Ein bekannter anglikanischer Bischof tritt zurück: Er will sein Amt als Bischof von
Rochester aufgeben und künftig als Seelsorger für Christen arbeiten, die unter Druck
stehen. Das berichtet die „Sunday Times“. Damit nimmt die Biographie von Bischof Michael
Nazir-Ali von Rochester eine weitere, unerwartete Wendung.
Der 59-jährige
Nazir-Ali wurde in Pakistan geboren; sein Vater trat dort vom Islam zum Christentum
über. Der als konservativ geltende Nazir-Ali hat die pakistanische und die britische
Staatsbürgerschaft; er war der erste nicht-weiße Diözesanbischof in der anglikanischen
„Church of England“. 2002 galt er als einer der aussichtsreichsten Kandidaten für
das Amt des Primas von Canterbury, doch dann wurde Rowan Williams statt seiner gewählt.
Nazir-Ali scheut nicht die Polemik, vor allem was den Umgang mit dem Islam betrifft,
und bekommt deswegen immer wieder mal Todesdrohungen – zuletzt, als er meinte, Teile
Großbritanniens seien mittlerweile „no-go-areas“ für Nicht-Moslems geworden. Bekannt
wurde auch sein Satz, Christen dürften nicht die Mission unter Moslems aufgeben. Die
„Sunday Times“ glaubt, seine neue Arbeit – über die noch keine Details bekannt sind
– gelte vor allem Christen in mehrheitlich islamischem Umfeld. Nazir-Ali wolle sich
um die christliche Minderheit in Pakistan und im Nahen Osten kümmern, auch Bagdad
sei eine mögliche Adresse für ihn in den nächsten Monaten. Doch werde der bisherige
Bischof, der an den Universitäten von Karachi und Cambridge studierte, dabei sicher
eine „Rolle in Großbritannien“ behalten wollen – in welcher Form auch immer.

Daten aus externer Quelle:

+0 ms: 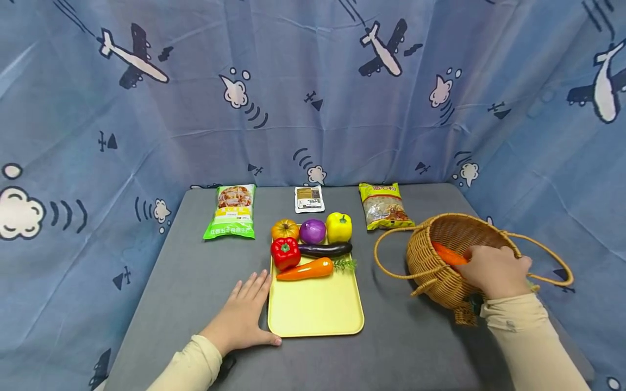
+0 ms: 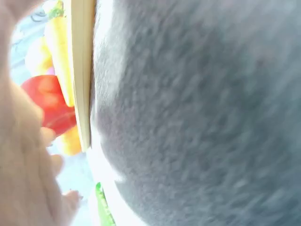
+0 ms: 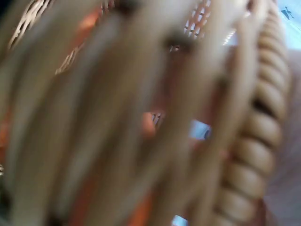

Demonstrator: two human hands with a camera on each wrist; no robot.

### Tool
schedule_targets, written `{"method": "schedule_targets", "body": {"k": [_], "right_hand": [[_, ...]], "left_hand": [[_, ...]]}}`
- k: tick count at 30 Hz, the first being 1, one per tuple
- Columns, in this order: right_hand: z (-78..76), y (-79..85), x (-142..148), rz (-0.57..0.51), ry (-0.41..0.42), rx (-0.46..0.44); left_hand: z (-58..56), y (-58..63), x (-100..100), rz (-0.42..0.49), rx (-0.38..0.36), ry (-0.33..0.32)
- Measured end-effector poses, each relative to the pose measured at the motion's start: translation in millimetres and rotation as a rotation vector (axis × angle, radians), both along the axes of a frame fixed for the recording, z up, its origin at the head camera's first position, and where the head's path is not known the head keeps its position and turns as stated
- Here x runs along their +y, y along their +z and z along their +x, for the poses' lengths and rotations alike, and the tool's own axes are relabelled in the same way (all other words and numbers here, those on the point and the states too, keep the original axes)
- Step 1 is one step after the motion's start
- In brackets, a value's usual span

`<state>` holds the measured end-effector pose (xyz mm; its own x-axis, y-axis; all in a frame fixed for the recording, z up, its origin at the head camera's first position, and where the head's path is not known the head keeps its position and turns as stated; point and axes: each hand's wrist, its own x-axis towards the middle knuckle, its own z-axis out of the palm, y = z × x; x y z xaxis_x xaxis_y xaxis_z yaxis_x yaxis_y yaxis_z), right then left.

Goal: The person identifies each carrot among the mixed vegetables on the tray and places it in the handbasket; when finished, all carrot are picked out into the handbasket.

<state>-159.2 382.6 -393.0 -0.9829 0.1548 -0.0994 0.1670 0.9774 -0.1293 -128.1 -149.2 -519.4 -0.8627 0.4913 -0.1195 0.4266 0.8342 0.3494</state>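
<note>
A wicker basket [image 1: 440, 282] with two loop handles stands tilted at the right, its mouth facing me. My right hand [image 1: 496, 270] reaches over its rim and grips an orange carrot [image 1: 446, 254] inside; the fingertips are hidden behind the hand. In the right wrist view the basket's weave [image 3: 155, 94] fills the picture, with bits of orange showing through the gaps. My left hand [image 1: 244, 316] lies spread with straight fingers along the left edge of a yellow tray [image 1: 318, 309]. On the tray are a red bell pepper [image 1: 286, 253], another carrot [image 1: 305, 269] and an eggplant [image 1: 326, 250].
At the tray's far end sit a small pumpkin [image 1: 285, 229], a purple round vegetable [image 1: 312, 231] and a yellow bell pepper [image 1: 339, 227]. Behind them lie a green food bag [image 1: 233, 213], a small white packet [image 1: 309, 199] and a yellow bag [image 1: 385, 207]. A blue curtain [image 1: 313, 98] surrounds the grey table.
</note>
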Motion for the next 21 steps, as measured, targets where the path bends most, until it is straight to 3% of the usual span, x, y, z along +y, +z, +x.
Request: {"method": "schedule_targets", "body": {"k": [3, 5, 9, 12, 14, 17, 21], "right_hand": [[-1.9, -3.0, 1, 0.0, 0.001, -0.001], [-1.1, -3.9, -3, 0.002, 0.007, 0.082], [6.2, 1.1, -33, 0.019, 0.088, 0.438], [9.4, 6.4, -69, 0.031, 0.244, 0.721], [8.8, 6.2, -95, 0.023, 0.37, 0.823], [4.4, -5.1, -136, 0.013, 0.536, 0.84], [-7.8, -39.2, -186, 0.022, 0.654, 0.665]], "left_hand": [[2.9, -0.9, 1, 0.024, 0.077, -0.03], [4.2, -0.6, 1, 0.026, 0.109, -0.04], [4.9, -0.6, 1, -0.002, 0.126, -0.034], [5.3, -0.3, 1, -0.002, 0.12, -0.027], [5.7, 0.3, 1, 0.008, 0.122, -0.024], [5.9, -3.0, 0, 0.026, 0.147, -0.02], [6.5, -5.8, 1, 0.03, 0.16, -0.023]]}}
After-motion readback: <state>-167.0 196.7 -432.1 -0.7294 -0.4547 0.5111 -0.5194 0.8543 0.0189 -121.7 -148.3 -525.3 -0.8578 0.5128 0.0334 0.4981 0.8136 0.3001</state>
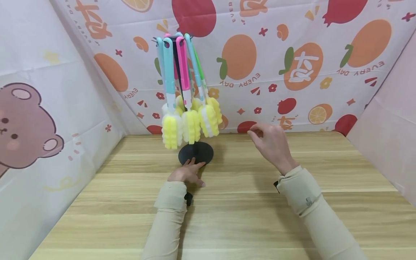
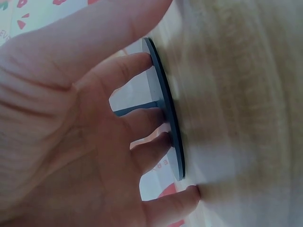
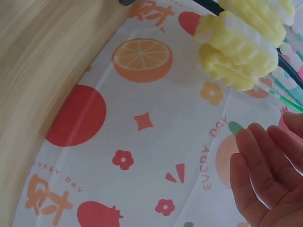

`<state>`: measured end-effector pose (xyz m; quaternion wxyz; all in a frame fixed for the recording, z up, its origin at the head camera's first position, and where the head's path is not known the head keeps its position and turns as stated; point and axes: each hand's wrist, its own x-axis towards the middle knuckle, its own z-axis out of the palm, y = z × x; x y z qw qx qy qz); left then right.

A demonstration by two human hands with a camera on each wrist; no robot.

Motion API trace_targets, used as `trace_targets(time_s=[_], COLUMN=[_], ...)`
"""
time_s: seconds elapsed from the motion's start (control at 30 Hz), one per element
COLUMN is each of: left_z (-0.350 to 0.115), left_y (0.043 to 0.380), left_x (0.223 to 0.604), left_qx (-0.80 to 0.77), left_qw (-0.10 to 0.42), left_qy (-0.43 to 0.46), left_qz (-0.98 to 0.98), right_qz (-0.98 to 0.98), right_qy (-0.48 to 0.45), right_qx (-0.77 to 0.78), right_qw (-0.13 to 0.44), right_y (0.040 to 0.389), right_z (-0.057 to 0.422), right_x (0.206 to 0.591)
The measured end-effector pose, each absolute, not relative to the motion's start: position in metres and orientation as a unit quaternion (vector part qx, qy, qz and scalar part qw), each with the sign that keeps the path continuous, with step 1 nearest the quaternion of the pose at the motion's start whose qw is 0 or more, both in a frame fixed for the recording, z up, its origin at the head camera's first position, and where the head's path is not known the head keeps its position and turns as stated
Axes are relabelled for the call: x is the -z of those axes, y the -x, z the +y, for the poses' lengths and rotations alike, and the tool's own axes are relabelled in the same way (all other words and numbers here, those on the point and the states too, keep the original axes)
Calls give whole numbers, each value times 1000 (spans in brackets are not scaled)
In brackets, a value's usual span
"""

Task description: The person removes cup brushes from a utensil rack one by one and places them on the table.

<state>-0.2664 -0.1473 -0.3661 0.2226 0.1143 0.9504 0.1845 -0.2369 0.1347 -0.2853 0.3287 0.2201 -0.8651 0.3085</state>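
Note:
A black stand with a round base [image 1: 208, 153] carries several sponge brushes [image 1: 191, 124], hung by their blue, pink and green handles with yellow and white sponge heads downward. My left hand [image 1: 187, 173] rests at the near edge of the base with fingers spread. In the left wrist view, three fingertips touch the base [image 2: 165, 94] and another finger reaches the tabletop. To the right of the stand, my right hand [image 1: 271, 144] is raised above the table, apart from the brushes. Its fingers [image 3: 265, 161] are loosely bent with nothing in them.
The wood-grain table [image 1: 240, 216] runs back to a fruit-printed cloth [image 1: 269, 94] behind the stand. A white cloth with a bear print [image 1: 26, 126] hangs at the left, and a pale cloth [image 1: 396, 115] bounds the right.

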Motion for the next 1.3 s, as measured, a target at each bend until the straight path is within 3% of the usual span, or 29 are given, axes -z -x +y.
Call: trace_targets(time_s=[0.67,1.3], left_z=[-148,-147], left_y=[261,262], left_x=[365,363], left_qx=[-186,-185], left_qw=[216,219], left_qy=[-115,-114], left_qz=[952,951], right_qz=[-856,-845], right_qy=[-228,-196], right_qx=[-379,-403], right_qw=[267,291], right_y=[236,249], right_z=[112,111], right_x=[281,261])
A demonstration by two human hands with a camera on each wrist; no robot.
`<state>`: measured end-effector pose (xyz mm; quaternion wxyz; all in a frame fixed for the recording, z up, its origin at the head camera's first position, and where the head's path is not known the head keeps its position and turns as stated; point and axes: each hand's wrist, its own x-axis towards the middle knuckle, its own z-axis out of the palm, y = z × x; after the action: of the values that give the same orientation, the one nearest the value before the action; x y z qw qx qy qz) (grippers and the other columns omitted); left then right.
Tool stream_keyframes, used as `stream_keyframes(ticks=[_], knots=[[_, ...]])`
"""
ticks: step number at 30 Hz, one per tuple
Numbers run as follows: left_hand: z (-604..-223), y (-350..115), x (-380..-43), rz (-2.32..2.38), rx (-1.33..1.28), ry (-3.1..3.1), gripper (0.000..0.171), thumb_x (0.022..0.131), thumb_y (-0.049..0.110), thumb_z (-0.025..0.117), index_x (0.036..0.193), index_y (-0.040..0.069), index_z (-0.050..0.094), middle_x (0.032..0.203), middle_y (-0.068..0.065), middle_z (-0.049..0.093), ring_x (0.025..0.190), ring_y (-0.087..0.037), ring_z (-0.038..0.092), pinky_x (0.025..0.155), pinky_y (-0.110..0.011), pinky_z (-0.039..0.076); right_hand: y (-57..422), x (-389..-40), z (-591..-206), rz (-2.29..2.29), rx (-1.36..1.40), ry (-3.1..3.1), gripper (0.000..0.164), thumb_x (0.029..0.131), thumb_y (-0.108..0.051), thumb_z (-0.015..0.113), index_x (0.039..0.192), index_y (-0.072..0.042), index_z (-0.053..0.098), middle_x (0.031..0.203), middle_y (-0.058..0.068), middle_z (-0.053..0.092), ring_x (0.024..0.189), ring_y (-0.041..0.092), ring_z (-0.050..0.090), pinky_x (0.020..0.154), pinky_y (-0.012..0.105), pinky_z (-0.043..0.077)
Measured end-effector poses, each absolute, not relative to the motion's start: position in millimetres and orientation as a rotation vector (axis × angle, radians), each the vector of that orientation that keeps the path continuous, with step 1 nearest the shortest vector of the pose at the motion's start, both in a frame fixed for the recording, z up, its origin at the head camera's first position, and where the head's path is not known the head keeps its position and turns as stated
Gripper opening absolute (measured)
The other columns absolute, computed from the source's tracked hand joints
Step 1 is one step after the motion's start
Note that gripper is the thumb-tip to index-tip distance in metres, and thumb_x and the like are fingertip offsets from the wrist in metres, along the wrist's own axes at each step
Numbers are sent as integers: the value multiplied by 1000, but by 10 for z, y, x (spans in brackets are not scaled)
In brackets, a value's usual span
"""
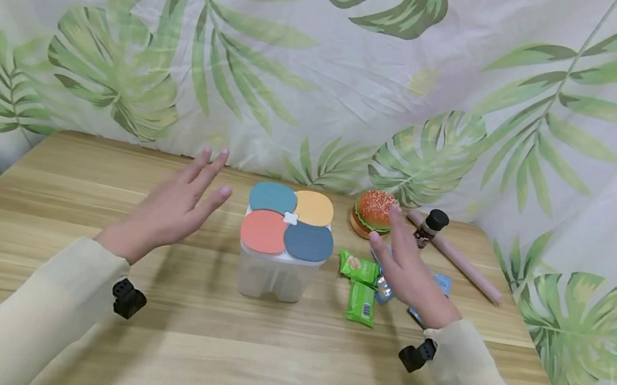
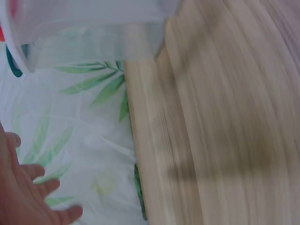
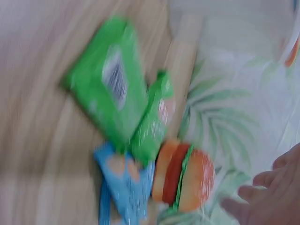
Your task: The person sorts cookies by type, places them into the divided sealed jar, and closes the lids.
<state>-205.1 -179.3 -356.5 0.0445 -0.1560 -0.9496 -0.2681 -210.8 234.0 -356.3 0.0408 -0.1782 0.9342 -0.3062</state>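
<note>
A clear plastic storage box [image 1: 272, 277] stands upright mid-table, its top covered by four-lobed lids in teal, yellow, coral [image 1: 264, 231] and navy. To its left my left hand [image 1: 171, 213] hovers above the table, fingers spread and holding nothing. On the other side my right hand [image 1: 412, 266] is raised with extended fingers, also holding nothing. It overlaps several small snack packets in the head view. Two green packets [image 3: 110, 79] and some blue packets [image 3: 124, 180] lie beneath it. Behind them sits a toy hamburger [image 1: 374, 212] with a sesame bun.
Beyond the right hand are a small dark bottle [image 1: 432, 227] with a black cap and a pinkish rod [image 1: 466, 265] lying diagonally. A leaf-patterned cloth [image 1: 340, 81] hangs behind the wooden table [image 1: 254, 362]. Both wrists carry small black cameras [image 1: 128, 298].
</note>
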Motion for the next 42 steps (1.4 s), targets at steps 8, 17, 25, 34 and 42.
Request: stream_keyframes(ticks=[8,17,25,34,42], knots=[[-3549,-1677,-2017,-1548,-706,-2751,66,115,48,13,169,9,12,175,-16,18,163,-41,19,131,-63,19,2043,-1839,-3657,-1498,-634,2427,76,114,-53,22,168,-8,-6,177,19,1,161,46,17,129,62,21],[-3498,-1588,-1970,-1834,-775,-2659,73,114,51,7,166,1,21,171,-20,31,161,-40,26,131,-57,24,1809,-1486,-3697,-1613,-799,2266,76,114,-53,16,168,-2,2,176,21,11,162,43,19,127,59,29],[-3511,-1535,-1959,-1826,-768,-2695,77,113,56,7,166,3,24,171,-21,31,159,-42,28,131,-57,25,1733,-1306,-3740,-1637,-872,2245,66,116,-42,17,169,-5,3,177,19,8,162,44,17,126,55,30],[-3513,-1508,-1974,-1818,-745,-2706,78,113,56,9,165,1,24,171,-21,29,159,-44,29,131,-57,25,1716,-1162,-3788,-1722,-967,2271,59,116,-16,25,168,-3,2,177,20,5,162,41,17,125,46,34],[-3513,-1481,-1969,-1808,-737,-2702,76,114,53,11,164,-1,26,170,-24,31,158,-44,30,131,-58,25,1691,-1094,-3811,-1717,-975,2289,60,114,-9,28,168,-3,3,177,19,1,163,12,14,125,17,29]])
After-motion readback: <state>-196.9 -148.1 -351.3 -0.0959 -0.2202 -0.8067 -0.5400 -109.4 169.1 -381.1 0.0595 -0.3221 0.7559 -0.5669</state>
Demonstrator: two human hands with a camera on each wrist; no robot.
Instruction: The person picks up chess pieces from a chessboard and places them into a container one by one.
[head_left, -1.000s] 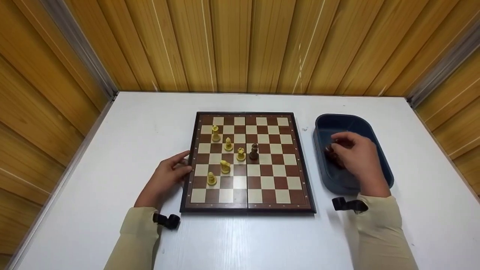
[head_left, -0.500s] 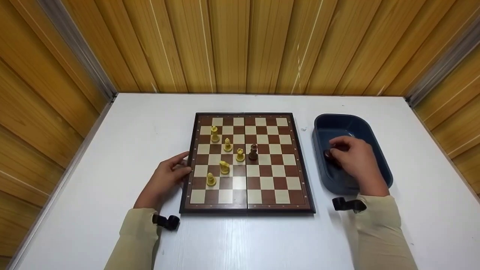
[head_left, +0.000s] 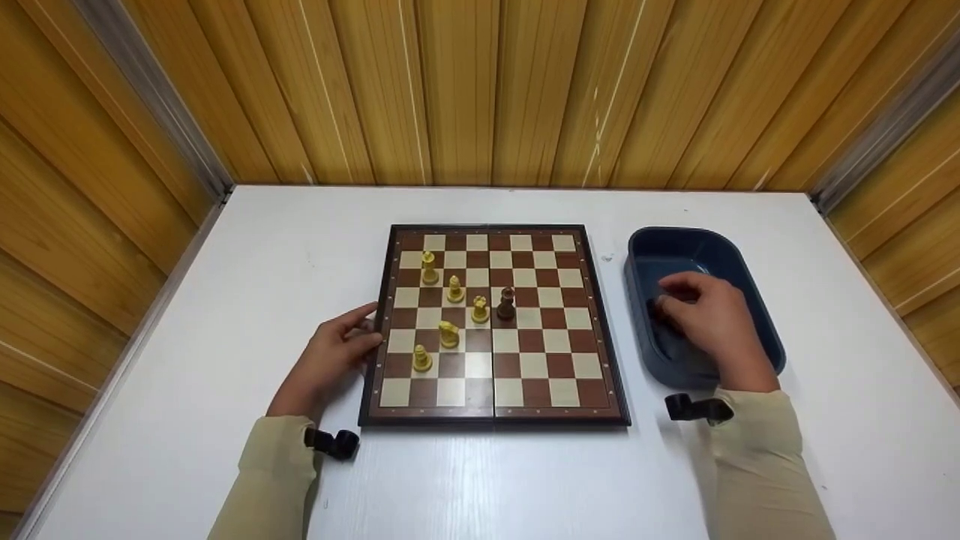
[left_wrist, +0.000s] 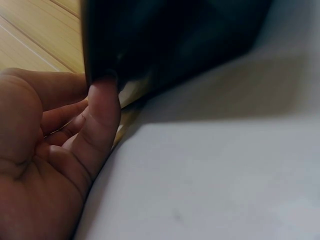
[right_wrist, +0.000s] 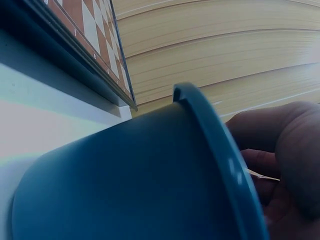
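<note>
In the head view, the fingertips and thumb of my left hand (head_left: 334,360) touch the left edge of the chessboard (head_left: 555,417). The left wrist view shows that thumb (left_wrist: 102,112) against the board's dark side. On the board a yellow knight (head_left: 448,334) and several other yellow chess pieces stand in a bent line, beside one tall dark chess piece (head_left: 505,304). My right hand (head_left: 712,319) reaches into the blue tray (head_left: 645,360), thumb and index finger close together. Dark pieces lie under its fingertips; I cannot tell whether it pinches one.
The white table (head_left: 420,487) carries the board in the middle and the tray to its right. Wood-patterned panels (head_left: 465,90) rise behind the table and on both sides. In the right wrist view the tray's wall (right_wrist: 115,175) hides its contents.
My right hand has lowered slightly within the tray, and less of the dark pieces shows at its fingertips. The left hand and the pieces on the board keep their places.
</note>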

Der Rücktritt
in Rochester ist für den 1. September terminiert.
In seinen 15 Jahren als Bischof
dort hat Nazir-Ali immer wieder vor einer „Säkularisierungs-Agenda“ im Westen gewarnt:
„Krankenschwestern dürfen nicht beten, das Credo darf bei christlichen Feiern nicht
gebetet werden, um keinen Nicht-Christen zu verletzen, christliche Adoptions-Agenturen
bekommen kein Geld mehr vom Staat, weil sie glauben, dass Kinder am besten mit einem
Vater und einer Mutter aufwachsen...“ Seine deutlichen Worte gegen Homo-Ehe oder Multikulti
gelten nicht nur der Gesellschaft, sondern auch seiner anglikanischen Kirche. Sie
brachten ihn dort vor allem in Opposition zu Primas Williams und zu allen, die liberale
Öffnungen für Homosexuelle und Frauen in der anglikanischen Weltgemeinschaft vorantreiben.
Im letzten Sommer nahm Nazir-Ali in Jerusalem an einem inner-anglikanischen Dissidententreffen
teil; doch nach Angaben der „Sunday Times“ bemüht er sich nicht um die Führerschaft
des konservativen Flügels in seiner Kirche.
Erzbischof Rowan Williams bedauert
den Rücktritt Nazir-Alis in Rochester: „Das wird eine echte Lücke in den Reihen der
englischen Bischöfe zurücklassen. Seine theologische Kompetenz, internationale Erfahrung
und die Klarheit seines Denkens und Redens haben ihn zu einem wirklich wertvollen
Kollegen gemacht.“ Nazir-Alis Dienst habe nicht nur der anglikanischen Kirche, sondern
auch der Gesellschaft im Ganzen gegolten. Das wird allerdings wohl auch in Zukunft
so sein. Williams verspricht seinem bisherigen Amtsbruder „Gebet und Unterstützung“
bei seiner neuen „und sehr herausfordernden Aufgabe“.